Exercise instructions
Give back only the lines in the records below from the one with "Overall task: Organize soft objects" to the one with "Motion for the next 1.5", both inclusive, word for word.

Record set
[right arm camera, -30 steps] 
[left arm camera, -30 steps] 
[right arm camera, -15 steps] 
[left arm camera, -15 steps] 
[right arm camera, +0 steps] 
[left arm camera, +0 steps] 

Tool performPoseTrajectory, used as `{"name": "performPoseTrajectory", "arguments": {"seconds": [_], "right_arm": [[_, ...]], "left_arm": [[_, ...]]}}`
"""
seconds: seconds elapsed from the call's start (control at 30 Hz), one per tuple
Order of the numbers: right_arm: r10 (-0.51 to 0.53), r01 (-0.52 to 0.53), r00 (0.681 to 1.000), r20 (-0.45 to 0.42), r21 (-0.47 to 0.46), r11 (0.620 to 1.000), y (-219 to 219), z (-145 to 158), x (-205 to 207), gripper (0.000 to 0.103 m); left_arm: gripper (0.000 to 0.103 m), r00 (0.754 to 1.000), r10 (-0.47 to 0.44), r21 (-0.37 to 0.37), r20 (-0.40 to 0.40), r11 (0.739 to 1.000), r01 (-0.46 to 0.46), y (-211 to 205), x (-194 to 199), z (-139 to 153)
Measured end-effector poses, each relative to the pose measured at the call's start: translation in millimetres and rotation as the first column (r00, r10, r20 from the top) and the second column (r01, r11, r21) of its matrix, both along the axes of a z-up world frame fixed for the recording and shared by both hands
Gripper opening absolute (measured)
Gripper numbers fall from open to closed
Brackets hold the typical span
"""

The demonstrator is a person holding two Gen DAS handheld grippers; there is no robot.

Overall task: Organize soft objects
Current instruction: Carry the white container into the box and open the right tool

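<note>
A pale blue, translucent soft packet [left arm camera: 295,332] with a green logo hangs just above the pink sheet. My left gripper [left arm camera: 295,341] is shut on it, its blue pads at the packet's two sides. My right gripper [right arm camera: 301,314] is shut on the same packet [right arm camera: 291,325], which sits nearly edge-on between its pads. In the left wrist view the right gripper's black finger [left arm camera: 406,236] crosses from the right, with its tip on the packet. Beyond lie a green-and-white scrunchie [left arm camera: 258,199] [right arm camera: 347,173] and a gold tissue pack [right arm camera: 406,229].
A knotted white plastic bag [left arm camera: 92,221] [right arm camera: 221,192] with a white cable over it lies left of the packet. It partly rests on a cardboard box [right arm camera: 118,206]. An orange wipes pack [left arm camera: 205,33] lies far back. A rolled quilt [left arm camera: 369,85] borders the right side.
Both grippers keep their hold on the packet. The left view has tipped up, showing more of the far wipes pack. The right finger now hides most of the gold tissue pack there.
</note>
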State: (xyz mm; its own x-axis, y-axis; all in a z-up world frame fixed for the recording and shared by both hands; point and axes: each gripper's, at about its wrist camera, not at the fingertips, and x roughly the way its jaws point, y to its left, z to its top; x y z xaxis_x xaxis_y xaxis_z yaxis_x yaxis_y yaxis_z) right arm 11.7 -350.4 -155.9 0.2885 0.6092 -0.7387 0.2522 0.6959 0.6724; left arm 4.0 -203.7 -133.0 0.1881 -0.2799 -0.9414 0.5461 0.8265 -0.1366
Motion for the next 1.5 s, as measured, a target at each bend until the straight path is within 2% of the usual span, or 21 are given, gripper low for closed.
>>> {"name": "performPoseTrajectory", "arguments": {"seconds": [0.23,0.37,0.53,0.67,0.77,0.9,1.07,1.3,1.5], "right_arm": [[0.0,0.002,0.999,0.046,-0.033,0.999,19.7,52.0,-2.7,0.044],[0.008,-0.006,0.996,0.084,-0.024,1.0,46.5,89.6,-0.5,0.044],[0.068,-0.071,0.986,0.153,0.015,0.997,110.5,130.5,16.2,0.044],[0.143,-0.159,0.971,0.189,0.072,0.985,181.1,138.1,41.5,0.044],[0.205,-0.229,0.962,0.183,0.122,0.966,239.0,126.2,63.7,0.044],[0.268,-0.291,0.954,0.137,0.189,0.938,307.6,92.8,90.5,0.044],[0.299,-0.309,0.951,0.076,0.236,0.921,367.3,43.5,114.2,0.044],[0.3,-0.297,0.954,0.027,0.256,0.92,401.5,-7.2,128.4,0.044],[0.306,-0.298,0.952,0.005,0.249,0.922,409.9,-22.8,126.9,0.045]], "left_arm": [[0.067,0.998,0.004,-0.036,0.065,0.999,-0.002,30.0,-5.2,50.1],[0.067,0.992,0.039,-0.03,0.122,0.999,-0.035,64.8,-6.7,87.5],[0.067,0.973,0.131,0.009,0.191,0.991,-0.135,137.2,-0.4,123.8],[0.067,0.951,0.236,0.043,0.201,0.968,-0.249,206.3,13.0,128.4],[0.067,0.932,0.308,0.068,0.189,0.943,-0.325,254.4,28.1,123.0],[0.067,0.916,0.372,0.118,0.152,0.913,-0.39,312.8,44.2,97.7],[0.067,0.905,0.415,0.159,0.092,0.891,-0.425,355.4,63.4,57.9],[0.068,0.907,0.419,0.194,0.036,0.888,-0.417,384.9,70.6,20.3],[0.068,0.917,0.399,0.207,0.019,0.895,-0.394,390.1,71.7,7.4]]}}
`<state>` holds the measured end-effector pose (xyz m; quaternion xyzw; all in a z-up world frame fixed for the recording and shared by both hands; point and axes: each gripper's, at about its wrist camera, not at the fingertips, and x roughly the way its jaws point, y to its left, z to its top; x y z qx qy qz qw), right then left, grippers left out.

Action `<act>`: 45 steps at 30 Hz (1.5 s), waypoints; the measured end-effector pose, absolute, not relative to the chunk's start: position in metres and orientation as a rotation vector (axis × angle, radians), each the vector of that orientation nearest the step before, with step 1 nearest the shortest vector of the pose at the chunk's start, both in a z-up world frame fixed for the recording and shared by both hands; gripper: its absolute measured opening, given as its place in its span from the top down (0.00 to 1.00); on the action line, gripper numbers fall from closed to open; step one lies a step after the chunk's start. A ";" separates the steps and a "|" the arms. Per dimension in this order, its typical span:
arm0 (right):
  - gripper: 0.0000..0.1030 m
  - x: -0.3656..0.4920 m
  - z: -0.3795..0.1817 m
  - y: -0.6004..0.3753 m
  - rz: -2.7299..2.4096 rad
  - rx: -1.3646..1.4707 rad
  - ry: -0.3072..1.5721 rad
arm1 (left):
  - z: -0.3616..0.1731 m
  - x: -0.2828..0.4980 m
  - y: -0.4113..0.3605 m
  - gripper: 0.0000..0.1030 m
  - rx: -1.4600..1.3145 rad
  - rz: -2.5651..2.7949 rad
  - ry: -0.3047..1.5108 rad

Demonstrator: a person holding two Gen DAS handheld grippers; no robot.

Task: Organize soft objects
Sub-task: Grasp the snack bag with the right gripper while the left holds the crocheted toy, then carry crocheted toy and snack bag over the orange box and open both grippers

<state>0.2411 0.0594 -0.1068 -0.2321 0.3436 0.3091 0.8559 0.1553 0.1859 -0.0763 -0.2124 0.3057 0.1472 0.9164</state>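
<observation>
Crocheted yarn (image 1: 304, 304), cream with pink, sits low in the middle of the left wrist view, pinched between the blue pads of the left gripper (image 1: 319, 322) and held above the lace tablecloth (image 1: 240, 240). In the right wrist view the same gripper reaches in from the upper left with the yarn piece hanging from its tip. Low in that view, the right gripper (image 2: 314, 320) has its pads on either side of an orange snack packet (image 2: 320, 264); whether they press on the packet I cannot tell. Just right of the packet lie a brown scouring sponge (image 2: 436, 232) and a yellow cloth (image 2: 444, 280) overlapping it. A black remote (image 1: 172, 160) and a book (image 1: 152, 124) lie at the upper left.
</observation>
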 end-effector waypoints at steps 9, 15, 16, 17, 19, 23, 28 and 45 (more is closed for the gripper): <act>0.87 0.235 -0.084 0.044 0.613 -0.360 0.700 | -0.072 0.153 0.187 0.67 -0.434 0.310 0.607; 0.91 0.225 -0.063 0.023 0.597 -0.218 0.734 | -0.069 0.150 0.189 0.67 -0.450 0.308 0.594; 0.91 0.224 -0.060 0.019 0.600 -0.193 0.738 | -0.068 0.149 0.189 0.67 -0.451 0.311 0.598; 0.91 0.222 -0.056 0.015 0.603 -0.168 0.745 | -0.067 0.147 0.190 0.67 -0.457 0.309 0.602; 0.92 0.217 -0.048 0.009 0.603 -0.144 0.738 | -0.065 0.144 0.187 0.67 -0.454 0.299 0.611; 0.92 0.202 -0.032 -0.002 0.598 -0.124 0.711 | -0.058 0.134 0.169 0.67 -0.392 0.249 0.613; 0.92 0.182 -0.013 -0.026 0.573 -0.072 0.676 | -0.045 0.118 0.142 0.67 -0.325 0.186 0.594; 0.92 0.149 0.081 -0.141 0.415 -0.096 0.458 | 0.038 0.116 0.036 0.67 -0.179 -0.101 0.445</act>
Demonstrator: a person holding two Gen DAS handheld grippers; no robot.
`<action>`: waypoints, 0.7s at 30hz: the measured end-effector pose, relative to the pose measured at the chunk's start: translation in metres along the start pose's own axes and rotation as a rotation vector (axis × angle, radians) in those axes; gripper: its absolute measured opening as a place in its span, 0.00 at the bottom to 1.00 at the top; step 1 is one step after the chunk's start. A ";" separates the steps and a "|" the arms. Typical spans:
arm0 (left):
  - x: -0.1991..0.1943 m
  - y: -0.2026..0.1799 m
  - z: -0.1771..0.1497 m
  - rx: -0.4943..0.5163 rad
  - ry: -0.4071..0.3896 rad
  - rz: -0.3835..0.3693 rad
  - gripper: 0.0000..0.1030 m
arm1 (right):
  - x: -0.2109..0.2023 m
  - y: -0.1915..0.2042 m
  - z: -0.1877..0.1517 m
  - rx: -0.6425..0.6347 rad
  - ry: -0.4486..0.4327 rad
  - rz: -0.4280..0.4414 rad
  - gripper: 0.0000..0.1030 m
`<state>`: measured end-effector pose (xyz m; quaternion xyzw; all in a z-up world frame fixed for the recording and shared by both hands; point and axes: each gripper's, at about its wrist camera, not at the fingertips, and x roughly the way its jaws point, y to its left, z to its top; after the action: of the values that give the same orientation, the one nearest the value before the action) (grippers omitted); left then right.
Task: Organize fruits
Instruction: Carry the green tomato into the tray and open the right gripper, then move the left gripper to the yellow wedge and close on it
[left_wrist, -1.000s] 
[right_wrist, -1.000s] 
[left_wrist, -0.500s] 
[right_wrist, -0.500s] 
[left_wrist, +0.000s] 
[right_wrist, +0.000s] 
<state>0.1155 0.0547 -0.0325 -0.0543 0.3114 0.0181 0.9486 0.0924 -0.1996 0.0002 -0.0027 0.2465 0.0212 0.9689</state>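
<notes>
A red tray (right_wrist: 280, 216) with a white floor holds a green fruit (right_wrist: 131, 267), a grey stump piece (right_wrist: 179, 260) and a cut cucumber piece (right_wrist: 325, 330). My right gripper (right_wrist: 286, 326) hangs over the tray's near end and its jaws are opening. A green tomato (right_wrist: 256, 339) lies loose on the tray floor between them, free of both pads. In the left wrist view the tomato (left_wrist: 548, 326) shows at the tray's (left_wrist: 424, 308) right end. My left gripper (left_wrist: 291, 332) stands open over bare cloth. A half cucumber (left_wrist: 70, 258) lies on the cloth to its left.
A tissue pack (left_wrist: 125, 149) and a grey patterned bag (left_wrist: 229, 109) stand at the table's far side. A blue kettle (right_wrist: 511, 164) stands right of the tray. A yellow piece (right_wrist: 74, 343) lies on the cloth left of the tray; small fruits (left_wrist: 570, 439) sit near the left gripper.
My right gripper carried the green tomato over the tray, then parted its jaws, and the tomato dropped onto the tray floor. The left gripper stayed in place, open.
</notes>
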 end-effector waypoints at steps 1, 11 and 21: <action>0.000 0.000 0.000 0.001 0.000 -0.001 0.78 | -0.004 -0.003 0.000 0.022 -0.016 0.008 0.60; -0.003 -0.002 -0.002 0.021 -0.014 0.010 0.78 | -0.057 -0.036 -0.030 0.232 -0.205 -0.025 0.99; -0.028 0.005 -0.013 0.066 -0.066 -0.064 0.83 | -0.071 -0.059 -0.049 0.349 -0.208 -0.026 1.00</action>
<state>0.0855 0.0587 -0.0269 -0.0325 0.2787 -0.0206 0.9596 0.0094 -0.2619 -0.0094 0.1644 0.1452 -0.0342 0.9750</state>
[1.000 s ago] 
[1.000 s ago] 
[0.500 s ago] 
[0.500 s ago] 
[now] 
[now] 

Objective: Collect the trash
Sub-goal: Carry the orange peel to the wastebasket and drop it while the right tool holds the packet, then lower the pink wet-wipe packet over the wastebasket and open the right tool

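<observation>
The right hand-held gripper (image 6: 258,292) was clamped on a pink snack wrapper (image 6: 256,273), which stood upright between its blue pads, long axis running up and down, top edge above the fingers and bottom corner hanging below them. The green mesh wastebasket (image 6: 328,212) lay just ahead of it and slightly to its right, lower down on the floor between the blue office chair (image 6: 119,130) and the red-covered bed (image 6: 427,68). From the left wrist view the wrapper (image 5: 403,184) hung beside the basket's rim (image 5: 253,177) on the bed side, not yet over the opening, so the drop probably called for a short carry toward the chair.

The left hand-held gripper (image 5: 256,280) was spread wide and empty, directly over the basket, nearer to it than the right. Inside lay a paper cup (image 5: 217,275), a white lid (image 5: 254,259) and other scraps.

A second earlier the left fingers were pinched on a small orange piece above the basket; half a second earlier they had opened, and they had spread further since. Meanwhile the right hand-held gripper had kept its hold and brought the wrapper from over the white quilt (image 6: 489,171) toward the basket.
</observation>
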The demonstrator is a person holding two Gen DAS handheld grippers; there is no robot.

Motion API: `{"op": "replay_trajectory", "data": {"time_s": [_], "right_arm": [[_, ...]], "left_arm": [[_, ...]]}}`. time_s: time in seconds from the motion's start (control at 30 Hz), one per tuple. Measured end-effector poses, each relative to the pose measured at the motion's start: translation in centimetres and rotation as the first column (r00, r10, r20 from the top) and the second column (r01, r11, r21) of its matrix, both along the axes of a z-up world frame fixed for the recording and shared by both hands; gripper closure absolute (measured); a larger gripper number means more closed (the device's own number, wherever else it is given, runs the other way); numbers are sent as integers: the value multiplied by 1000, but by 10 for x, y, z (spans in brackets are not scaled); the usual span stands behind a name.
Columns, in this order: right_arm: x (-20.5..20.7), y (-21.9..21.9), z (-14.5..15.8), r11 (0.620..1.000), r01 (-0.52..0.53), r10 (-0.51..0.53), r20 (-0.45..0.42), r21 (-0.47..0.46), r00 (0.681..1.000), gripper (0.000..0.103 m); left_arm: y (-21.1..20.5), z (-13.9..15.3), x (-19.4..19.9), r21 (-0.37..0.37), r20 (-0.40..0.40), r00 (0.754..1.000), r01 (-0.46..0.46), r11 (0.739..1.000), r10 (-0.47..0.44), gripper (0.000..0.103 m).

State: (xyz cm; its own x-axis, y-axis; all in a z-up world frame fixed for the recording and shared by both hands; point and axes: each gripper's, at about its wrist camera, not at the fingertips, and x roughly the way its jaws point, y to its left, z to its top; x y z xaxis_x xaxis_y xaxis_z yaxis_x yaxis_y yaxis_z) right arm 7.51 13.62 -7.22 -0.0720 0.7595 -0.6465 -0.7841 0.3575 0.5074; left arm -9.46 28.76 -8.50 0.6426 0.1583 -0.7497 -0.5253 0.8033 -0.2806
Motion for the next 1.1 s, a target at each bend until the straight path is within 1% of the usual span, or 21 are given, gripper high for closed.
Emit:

Finished task
Overall task: Organize soft objects
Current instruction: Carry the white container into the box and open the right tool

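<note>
A pale blue, translucent soft packet [left arm camera: 295,332] with a green logo hangs just above the pink sheet. My left gripper [left arm camera: 295,341] is shut on it, its blue pads at the packet's two sides. My right gripper [right arm camera: 301,314] is shut on the same packet [right arm camera: 291,325], which sits nearly edge-on between its pads. In the left wrist view the right gripper's black finger [left arm camera: 406,236] crosses from the right, with its tip on the packet. Beyond lie a green-and-white scrunchie [left arm camera: 258,199] [right arm camera: 347,173] and a gold tissue pack [right arm camera: 406,229].
A knotted white plastic bag [left arm camera: 92,221] [right arm camera: 221,192] with a white cable over it lies left of the packet. It partly rests on a cardboard box [right arm camera: 118,206]. An orange wipes pack [left arm camera: 205,33] lies far back. A rolled quilt [left arm camera: 369,85] borders the right side.
Both grippers keep their hold on the packet. The left view has tipped up, showing more of the far wipes pack. The right finger now hides most of the gold tissue pack there.
</note>
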State: (xyz mm; its own x-axis, y-axis; all in a z-up world frame fixed for the recording and shared by both hands; point and axes: each gripper's, at about its wrist camera, not at the fingertips, and x roughly the way its jaws point, y to its left, z to its top; x y z xaxis_x xaxis_y xaxis_z yaxis_x yaxis_y yaxis_z) right arm 11.7 -350.4 -155.9 0.2885 0.6092 -0.7387 0.2522 0.6959 0.6724; left arm 4.0 -203.7 -133.0 0.1881 -0.2799 -0.9414 0.5461 0.8265 -0.1366
Motion for the next 1.5 s, as measured, a target at each bend until the straight path is within 2% of the usual span, or 21 are given, gripper low for closed.

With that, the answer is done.